New law aims to close loophole on company dissolution
The government is set to introduce new rules preventing company directors from avoiding personal liability for their unlawful conduct.
A loophole currently exists that allows company directors to prevent an investigation into their actions by informally striking off their own company. The so-called dissolution loophole prevents the Insolvency Service from conducting enquiries as only live companies or those in a formal insolvency process can currently be investigated for fraudulent trading or other wrongdoing.
Closing a company
There are two ways of formally closing down a company: dissolution, also referred to as striking off, and liquidation.
Using the striking off process to dissolve a company is not a formal insolvency procedure and it is this loophole that means an Insolvency Service Investigation can be avoided.
It involves the filing of form DS01 by the company directors at Companies House. Companies House will then advertise the impending striking off in the Gazette and, provided no objection is received, the company is dissolved.
Striking off was not intended for companies that are potentially insolvent. Instead, it was meant for companies that have not traded for the preceding three months, for example, where the directors wish to retire or the company is no longer needed.
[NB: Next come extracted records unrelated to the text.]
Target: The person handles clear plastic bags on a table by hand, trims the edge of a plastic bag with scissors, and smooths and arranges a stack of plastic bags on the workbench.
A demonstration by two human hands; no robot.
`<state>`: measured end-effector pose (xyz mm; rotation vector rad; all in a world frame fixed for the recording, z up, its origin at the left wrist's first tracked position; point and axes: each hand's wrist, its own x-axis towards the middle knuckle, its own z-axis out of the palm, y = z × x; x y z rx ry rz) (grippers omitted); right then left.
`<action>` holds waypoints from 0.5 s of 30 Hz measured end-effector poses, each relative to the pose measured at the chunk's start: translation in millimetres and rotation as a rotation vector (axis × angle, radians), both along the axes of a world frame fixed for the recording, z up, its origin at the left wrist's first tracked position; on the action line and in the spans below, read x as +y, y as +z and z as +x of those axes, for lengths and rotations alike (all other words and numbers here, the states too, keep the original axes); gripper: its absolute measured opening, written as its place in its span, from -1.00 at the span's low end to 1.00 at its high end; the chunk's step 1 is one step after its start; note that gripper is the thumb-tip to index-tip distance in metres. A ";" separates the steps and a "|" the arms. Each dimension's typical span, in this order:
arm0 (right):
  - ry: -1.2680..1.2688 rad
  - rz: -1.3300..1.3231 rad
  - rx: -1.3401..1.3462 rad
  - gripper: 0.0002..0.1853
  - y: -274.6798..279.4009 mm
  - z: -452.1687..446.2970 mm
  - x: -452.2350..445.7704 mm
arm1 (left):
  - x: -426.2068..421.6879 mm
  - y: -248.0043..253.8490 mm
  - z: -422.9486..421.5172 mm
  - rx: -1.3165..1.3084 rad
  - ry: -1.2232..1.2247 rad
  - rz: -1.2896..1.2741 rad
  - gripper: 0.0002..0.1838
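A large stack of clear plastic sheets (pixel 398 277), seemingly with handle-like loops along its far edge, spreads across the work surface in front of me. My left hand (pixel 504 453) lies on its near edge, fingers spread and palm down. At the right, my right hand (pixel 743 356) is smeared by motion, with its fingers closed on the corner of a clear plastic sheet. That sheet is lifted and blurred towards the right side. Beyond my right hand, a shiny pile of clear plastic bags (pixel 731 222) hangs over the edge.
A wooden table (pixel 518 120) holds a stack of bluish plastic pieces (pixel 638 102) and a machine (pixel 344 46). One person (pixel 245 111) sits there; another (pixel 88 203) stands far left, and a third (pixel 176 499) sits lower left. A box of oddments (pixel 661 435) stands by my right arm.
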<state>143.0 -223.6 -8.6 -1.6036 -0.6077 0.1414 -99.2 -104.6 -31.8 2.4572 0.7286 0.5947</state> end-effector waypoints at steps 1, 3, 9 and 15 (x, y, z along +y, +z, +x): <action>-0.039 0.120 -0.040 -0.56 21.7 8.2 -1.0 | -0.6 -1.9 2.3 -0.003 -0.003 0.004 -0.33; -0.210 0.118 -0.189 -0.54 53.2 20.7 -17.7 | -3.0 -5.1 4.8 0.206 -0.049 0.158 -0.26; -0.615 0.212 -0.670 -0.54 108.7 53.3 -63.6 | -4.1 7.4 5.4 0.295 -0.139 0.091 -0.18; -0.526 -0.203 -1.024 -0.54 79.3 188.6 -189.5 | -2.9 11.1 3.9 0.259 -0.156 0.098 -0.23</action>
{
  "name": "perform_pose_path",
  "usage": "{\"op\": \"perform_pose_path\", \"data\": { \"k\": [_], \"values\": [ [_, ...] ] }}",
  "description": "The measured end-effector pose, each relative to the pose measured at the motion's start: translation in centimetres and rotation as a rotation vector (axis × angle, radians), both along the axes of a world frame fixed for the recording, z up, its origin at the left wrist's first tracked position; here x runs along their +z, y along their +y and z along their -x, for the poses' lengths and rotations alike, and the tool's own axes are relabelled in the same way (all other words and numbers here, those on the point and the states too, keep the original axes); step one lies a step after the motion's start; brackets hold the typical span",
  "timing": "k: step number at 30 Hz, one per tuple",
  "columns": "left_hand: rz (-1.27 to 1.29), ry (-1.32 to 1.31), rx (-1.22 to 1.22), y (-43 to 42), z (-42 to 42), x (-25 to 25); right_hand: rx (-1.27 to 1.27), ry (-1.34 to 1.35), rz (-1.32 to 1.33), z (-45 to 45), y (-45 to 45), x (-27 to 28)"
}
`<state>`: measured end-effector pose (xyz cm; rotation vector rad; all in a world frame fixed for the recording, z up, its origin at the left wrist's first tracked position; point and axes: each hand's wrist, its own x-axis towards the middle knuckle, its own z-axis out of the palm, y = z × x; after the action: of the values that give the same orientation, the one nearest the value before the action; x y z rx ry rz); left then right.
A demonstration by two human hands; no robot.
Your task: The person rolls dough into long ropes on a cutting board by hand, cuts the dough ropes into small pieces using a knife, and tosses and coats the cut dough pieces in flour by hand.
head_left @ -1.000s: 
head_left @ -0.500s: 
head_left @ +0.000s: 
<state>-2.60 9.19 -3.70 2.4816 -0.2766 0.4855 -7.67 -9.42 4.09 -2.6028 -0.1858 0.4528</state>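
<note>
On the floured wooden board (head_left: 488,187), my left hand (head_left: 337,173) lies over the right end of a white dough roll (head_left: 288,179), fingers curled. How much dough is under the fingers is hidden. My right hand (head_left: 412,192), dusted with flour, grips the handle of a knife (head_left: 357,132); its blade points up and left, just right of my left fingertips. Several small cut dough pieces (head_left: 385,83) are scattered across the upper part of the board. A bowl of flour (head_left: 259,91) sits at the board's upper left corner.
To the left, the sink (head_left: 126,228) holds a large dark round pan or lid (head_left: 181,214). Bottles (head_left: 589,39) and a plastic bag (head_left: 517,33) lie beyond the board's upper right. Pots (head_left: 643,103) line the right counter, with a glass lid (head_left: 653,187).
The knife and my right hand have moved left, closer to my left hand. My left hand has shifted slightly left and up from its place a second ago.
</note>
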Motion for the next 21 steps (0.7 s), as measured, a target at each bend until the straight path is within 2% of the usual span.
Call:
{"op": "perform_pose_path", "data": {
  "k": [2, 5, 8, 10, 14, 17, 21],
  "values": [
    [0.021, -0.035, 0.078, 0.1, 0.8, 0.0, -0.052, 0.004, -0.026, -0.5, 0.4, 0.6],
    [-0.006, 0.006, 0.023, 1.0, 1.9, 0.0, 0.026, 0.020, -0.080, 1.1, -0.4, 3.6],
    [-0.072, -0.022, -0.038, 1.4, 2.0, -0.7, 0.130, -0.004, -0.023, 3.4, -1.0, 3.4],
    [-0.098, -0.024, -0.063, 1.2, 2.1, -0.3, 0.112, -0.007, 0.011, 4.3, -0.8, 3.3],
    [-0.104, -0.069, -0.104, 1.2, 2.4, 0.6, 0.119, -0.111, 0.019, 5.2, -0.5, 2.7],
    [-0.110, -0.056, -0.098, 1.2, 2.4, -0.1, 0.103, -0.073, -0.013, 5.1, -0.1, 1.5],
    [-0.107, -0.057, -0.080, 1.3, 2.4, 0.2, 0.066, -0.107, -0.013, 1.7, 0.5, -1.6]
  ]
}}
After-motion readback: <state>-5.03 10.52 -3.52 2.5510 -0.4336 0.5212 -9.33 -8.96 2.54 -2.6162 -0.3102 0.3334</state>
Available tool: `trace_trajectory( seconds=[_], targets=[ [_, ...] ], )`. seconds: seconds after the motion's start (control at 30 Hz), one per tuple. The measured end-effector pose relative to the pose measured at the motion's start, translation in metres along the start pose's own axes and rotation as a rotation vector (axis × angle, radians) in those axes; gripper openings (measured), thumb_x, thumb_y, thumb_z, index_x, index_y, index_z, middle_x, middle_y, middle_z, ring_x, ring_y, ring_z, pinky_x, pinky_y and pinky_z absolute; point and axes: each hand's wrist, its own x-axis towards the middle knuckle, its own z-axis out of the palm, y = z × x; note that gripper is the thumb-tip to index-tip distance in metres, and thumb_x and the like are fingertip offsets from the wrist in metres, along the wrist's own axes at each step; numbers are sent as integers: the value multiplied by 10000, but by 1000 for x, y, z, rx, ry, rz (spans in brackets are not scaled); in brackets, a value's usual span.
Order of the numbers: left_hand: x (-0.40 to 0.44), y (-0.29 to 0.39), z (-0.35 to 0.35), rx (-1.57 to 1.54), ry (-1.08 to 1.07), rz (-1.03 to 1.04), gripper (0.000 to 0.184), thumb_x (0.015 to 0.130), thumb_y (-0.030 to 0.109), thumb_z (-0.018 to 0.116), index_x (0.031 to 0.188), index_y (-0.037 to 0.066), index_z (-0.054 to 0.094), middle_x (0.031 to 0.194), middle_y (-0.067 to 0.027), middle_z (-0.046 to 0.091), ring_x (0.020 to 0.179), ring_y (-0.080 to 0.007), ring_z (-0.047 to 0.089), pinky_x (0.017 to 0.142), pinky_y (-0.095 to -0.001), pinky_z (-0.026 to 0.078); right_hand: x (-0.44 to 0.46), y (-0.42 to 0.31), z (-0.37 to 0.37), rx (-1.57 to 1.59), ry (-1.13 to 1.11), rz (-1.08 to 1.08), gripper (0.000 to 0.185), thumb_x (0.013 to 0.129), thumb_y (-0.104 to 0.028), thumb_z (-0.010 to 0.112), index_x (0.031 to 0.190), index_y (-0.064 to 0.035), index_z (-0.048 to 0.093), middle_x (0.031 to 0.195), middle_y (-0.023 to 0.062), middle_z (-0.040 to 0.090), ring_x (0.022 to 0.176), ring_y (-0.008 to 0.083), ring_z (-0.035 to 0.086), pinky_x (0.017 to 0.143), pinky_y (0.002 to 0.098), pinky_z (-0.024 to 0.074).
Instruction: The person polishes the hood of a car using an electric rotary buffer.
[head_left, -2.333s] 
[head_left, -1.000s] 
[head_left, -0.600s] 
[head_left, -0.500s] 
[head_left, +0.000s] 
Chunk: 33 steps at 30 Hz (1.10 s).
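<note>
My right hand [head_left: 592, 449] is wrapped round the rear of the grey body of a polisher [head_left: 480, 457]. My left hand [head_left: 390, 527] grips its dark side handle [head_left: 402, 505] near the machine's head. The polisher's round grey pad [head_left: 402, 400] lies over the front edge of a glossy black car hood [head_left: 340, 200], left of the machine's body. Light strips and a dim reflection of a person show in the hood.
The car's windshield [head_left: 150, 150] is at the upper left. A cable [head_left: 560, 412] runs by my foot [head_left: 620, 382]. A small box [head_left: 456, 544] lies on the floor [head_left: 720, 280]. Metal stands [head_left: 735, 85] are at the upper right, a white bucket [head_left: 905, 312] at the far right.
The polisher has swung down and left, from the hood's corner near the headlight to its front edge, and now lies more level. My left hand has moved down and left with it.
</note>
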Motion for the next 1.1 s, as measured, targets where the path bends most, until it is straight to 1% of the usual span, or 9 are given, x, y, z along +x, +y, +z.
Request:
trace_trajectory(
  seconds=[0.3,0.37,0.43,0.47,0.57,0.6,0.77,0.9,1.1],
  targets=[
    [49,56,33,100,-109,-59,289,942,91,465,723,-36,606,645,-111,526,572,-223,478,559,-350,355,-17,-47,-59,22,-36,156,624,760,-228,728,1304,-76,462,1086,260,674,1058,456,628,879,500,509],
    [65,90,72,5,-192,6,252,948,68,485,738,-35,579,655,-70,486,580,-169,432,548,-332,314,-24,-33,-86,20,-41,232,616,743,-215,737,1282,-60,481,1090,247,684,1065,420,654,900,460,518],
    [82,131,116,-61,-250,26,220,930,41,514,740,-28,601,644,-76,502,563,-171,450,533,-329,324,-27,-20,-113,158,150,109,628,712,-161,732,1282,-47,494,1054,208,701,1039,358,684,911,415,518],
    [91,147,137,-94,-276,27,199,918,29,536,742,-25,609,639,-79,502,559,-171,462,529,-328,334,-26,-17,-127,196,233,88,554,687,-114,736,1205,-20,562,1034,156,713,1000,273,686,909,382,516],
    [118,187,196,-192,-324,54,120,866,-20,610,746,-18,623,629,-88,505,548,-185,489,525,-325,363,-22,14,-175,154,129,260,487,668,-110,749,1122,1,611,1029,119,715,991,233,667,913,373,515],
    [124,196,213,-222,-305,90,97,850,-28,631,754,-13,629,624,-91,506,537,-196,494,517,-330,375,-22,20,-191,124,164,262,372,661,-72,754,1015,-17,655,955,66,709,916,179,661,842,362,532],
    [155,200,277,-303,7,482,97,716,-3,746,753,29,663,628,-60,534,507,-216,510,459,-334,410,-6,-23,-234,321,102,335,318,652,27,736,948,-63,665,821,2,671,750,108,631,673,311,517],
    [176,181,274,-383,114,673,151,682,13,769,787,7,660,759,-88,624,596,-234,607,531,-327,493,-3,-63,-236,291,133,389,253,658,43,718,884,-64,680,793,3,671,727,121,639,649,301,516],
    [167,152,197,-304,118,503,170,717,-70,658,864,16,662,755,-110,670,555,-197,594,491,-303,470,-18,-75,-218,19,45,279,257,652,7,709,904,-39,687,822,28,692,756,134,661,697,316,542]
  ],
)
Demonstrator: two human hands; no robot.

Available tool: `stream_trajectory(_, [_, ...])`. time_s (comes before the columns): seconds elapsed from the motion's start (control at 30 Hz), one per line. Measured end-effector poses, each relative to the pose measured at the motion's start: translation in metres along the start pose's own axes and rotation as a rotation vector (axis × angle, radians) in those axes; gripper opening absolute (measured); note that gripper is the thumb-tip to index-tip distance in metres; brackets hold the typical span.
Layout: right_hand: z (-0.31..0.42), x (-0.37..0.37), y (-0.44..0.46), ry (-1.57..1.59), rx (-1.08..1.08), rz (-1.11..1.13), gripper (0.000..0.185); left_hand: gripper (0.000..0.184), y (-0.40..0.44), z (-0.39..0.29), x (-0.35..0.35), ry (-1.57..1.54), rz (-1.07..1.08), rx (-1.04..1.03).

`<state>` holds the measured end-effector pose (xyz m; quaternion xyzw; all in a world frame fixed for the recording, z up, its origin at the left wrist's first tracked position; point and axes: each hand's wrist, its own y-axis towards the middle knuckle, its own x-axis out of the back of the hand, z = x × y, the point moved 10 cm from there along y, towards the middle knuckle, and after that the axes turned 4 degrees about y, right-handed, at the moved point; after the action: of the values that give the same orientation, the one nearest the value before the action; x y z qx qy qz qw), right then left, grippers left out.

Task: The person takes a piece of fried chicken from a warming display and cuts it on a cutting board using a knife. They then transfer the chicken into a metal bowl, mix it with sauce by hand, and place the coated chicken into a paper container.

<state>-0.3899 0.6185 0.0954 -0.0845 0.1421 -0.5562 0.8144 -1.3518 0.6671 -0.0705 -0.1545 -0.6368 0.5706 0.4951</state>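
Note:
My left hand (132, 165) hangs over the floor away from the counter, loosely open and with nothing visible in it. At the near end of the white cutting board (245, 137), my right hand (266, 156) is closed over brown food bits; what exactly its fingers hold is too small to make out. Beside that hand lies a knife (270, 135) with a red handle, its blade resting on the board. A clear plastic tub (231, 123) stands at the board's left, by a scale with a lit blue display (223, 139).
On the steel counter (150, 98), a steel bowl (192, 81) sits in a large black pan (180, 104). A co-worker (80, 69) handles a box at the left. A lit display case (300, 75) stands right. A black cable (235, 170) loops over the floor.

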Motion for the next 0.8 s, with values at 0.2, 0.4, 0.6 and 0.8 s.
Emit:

However, some company directors have taken advantage of the striking off process to avoid official scrutiny of their actions and liability for company debts. It has also been used to allow company directors to set up a near-identical ‘phoenix’ company, free of the liabilities that attached to the existing company.
Liquidation is a formal insolvency process and will always involve an investigation carried out by the liquidator or Official Receiver into the conduct of the company directors.
If wrongdoings or malpractice are discovered, then the directors could be held personally liable for company debts. They could also be disqualified from acting as a director for up to 15 years.
What are the duties of a company director and what happens if they are breached?
The proposed new legislation
The new legislation, contained in the Ratings (Coronavirus) and Directors Disqualification (Dissolved Companies) Bill, will close the dissolution loophole and aims to prevent directors from avoiding repayment of government-backed loans that were made to companies during the pandemic.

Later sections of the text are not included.